## Provided information

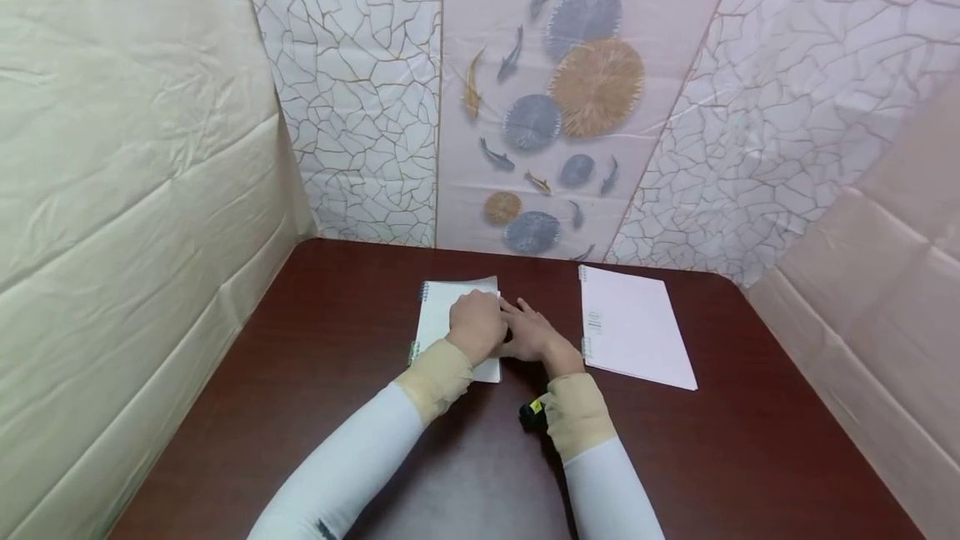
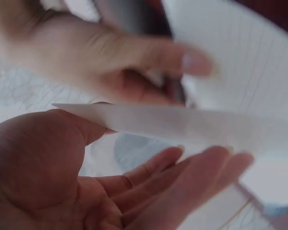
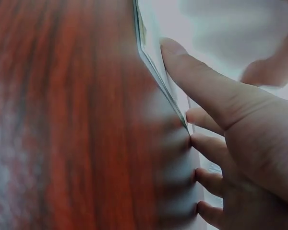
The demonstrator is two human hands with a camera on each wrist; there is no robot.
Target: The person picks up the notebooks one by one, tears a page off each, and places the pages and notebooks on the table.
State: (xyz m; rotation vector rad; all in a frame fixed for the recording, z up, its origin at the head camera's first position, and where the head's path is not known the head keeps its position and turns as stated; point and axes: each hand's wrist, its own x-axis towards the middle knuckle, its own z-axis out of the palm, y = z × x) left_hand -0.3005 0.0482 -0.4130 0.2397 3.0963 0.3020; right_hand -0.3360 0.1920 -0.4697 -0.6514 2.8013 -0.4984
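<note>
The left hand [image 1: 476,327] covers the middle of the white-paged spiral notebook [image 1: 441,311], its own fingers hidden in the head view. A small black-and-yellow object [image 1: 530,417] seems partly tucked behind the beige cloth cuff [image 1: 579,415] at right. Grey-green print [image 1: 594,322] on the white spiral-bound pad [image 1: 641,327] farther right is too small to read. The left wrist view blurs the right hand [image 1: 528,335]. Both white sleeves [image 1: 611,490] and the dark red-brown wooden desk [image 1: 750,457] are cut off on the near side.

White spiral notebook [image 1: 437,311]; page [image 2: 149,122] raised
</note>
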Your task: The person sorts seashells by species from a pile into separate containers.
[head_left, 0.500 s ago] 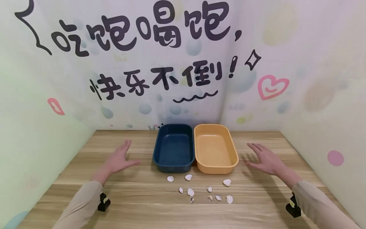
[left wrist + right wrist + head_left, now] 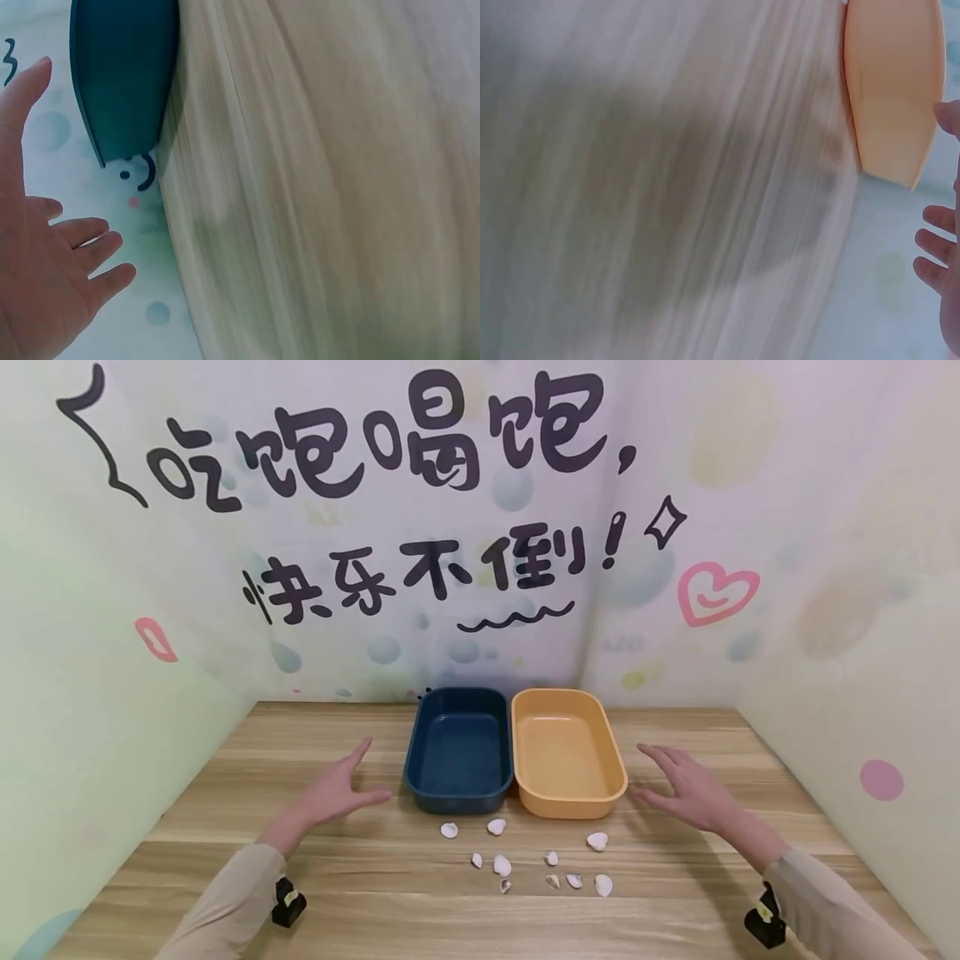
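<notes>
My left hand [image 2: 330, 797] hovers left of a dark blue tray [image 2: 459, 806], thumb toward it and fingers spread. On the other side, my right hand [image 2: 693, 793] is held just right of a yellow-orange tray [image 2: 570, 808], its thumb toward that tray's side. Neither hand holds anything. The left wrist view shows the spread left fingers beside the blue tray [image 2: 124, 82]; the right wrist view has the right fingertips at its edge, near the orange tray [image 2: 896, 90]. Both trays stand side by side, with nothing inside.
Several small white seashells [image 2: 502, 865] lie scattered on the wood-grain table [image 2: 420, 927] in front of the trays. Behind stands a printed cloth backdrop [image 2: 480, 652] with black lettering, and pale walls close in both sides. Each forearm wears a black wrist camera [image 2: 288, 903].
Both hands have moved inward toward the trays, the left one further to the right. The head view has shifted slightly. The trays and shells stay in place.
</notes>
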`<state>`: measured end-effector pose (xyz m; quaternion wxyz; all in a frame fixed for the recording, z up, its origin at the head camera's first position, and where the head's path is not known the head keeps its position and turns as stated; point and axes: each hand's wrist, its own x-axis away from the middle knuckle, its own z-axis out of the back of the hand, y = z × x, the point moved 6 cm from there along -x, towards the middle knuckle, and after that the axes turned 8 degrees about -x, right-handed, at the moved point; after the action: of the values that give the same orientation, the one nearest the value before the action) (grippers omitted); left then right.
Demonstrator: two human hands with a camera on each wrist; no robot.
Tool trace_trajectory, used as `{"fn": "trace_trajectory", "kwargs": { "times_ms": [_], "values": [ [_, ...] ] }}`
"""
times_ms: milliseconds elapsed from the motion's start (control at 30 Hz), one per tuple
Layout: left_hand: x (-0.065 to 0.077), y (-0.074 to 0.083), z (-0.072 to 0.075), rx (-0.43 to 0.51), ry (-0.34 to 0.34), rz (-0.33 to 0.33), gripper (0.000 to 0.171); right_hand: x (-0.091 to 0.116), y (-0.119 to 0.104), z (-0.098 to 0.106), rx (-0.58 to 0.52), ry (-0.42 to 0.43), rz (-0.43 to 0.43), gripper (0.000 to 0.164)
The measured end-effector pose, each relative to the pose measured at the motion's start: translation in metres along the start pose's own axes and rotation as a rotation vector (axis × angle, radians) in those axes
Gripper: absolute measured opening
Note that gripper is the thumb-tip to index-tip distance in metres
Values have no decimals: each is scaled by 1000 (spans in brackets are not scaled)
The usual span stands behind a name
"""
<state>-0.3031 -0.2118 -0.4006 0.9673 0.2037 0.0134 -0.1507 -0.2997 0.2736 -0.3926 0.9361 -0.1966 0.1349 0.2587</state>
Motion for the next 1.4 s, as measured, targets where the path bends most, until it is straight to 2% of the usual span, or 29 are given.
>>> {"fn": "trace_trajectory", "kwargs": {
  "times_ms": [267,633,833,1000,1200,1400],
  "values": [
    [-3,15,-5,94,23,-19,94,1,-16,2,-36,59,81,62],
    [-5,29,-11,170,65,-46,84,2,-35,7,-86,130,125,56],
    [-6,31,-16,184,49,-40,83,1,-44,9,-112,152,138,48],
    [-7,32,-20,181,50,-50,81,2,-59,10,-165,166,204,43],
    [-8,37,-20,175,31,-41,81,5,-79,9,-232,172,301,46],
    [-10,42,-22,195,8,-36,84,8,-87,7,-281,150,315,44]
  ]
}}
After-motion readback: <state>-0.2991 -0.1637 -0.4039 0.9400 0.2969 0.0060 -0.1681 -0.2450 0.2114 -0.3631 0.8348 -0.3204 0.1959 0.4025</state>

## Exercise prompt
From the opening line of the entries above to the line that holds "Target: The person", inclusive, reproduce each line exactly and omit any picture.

## Completed exercise
The demonstrator is two human hands with a camera on each wrist; there is no robot.
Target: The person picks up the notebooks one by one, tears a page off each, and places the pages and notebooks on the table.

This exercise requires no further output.